Over the past two decades, there has been a wave of application performance monitoring (APM) companies that has fundamentally changed the course of software development; Datadog, New Relic, PagerDuty, AppDynamics, Dynatrace, and Splunk have created nearly $90B in market cap and growing. APM has enabled companies to prevent outages, monitor uptime, and ultimately has catalyzed digital transformation and the migration to cloud. These days it is difficult to imagine mission-critical software that relies on manual troubleshooting and spot-checking instead of systematic tooling. But such ad-hoc, unscalable workflows are shockingly commonplace in the world of machine learning systems.*

Much like cloud-native computing has ushered in a new era of software development and tooling, we believe data-driven systems, enabled by machine learning, have the power to unlock the next wave of innovation. In turn, we believe there will be a need for an analogous set of model performance monitoring (MPM) tools to help with data quality, drift, model performance, and system reliability. Companies like WhyLabs, Toro Data, Mona Labs, Monte Carlo Data, LightUp, Soda Data, among many others, are just beginning to capitalize on what we see as a multi-decade long trend.

Why now?

If we look at the history of APM, the first wave came about in the late 1990s, following the rapid adoption of Java. Even though the applications built with Java were fairly simple, software-first companies recognized a need to manage performance. Thus, early companies like Wily Technology were born.
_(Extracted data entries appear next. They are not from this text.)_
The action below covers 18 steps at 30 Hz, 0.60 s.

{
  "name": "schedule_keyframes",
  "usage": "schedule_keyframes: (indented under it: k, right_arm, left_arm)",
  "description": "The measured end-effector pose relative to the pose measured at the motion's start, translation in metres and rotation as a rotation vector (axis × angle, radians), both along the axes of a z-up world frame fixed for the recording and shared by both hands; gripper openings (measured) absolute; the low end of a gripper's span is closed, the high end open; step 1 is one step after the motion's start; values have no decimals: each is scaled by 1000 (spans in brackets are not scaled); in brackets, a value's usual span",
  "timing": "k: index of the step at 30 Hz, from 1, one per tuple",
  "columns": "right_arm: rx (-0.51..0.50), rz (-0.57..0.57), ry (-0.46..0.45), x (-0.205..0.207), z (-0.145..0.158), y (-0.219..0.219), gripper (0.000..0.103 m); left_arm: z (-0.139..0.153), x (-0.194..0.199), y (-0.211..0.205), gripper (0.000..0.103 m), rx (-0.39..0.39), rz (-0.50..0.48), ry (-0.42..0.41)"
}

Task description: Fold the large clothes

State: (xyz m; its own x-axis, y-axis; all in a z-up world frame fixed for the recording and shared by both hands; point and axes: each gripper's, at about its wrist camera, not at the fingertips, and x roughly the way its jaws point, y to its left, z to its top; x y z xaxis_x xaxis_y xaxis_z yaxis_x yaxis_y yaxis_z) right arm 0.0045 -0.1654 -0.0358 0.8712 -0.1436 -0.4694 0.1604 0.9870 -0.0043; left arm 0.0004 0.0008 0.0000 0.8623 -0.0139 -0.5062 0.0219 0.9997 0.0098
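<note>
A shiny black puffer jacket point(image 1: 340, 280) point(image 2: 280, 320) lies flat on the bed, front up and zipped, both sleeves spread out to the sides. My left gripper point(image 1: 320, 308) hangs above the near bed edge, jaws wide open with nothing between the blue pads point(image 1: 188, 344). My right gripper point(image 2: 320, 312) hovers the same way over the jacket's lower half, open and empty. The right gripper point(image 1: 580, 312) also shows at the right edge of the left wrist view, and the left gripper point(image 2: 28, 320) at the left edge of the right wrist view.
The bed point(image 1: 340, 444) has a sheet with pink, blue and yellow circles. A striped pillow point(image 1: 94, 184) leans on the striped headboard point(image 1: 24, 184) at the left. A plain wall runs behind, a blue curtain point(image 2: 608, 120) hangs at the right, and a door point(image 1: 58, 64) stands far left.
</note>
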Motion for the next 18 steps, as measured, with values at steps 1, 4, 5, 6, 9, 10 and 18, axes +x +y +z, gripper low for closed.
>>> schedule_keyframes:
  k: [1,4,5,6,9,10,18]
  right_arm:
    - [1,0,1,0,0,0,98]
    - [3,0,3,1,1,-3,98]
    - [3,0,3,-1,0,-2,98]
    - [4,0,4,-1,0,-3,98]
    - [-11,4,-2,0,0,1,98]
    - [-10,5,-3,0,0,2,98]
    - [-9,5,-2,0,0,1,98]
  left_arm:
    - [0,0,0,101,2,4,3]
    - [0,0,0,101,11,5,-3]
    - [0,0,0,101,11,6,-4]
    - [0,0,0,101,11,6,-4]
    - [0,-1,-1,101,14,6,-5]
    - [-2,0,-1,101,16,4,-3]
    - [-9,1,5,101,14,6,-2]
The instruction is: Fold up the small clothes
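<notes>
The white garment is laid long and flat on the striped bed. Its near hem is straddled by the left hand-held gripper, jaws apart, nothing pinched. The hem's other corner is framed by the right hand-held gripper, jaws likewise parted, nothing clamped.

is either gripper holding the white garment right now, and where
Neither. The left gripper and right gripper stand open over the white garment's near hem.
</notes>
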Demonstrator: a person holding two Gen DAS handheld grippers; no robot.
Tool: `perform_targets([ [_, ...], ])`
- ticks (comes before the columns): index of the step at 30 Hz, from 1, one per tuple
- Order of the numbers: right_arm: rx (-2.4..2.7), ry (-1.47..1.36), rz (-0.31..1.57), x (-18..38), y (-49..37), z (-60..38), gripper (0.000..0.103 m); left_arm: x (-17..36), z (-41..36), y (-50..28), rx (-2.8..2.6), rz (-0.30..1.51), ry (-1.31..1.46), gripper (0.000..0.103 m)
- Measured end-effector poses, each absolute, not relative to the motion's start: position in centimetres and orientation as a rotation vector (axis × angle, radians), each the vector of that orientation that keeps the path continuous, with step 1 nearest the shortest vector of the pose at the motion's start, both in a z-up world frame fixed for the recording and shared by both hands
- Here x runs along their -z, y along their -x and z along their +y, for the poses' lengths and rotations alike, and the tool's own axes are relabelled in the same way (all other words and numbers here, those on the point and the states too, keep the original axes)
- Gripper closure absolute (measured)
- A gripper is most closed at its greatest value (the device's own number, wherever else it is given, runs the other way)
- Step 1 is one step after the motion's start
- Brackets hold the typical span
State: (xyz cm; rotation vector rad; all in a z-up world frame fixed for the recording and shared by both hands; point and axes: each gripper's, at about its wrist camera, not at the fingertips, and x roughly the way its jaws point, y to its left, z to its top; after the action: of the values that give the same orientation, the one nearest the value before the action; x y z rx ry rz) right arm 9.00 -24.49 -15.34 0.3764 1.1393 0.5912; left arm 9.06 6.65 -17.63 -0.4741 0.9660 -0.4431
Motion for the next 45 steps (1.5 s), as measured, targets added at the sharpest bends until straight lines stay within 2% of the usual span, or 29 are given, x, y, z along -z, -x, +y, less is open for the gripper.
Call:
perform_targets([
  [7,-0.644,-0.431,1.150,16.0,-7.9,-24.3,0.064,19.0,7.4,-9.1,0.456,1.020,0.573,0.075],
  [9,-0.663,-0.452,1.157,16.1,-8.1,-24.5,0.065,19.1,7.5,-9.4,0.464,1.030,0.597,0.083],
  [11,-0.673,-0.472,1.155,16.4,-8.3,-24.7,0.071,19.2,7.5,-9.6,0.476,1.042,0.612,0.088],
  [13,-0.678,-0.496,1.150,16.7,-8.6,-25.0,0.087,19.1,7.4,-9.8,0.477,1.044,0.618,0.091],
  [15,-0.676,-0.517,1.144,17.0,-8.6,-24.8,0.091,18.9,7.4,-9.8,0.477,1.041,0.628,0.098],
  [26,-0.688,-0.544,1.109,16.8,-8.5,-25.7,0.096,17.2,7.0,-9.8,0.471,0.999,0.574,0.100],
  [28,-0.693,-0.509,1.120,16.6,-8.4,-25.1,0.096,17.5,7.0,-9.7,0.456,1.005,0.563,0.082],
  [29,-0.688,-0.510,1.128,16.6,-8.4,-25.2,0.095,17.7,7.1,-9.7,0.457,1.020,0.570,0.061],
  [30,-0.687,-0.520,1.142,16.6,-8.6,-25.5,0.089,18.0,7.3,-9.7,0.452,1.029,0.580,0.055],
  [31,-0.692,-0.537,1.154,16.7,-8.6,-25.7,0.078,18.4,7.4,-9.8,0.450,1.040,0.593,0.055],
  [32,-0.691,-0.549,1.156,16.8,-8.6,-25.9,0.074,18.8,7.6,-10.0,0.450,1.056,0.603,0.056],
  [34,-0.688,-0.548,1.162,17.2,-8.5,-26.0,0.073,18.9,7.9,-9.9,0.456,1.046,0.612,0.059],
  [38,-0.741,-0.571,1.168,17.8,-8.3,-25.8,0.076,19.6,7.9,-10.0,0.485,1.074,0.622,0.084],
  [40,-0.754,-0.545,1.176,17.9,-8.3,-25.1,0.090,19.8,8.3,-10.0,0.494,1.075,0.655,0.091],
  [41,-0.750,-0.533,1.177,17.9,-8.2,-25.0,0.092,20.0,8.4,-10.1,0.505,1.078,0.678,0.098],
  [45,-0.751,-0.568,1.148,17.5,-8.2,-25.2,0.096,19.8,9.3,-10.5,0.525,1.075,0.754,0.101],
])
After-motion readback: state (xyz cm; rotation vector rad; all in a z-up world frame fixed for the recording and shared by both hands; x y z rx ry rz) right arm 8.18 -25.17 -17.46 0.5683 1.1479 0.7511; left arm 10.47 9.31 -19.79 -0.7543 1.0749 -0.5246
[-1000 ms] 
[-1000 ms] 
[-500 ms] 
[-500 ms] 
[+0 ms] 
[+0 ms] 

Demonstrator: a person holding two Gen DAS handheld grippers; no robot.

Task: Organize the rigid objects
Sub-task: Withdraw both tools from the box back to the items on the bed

The second generation of APM, catalyzed by the rise of the cloud and service-oriented architectures (SOA) in the 2000s, grew much larger. While new architectures offered the benefits of modularity, speed, and the development of more sophisticated software applications, they were also significantly more complex to manage. It took “moments of truth” – when these sophisticated, mission-critical systems failed – for companies to realize the importance of monitoring.

These tailwinds led to the creation of many of the widely-used APM solutions we know today—New Relic, Datadog, and many others.

In many ways, machine learning systems are the most complex systems we’ve seen to date, and these complex systems have become mission-critical to many companies. Uber depends on algorithms to automatically predict and price demand for rides. Netflix’s recommendation engine powers its core user experience. And the performance of the AI models in Tesla self-driving cars can save lives. The list goes on.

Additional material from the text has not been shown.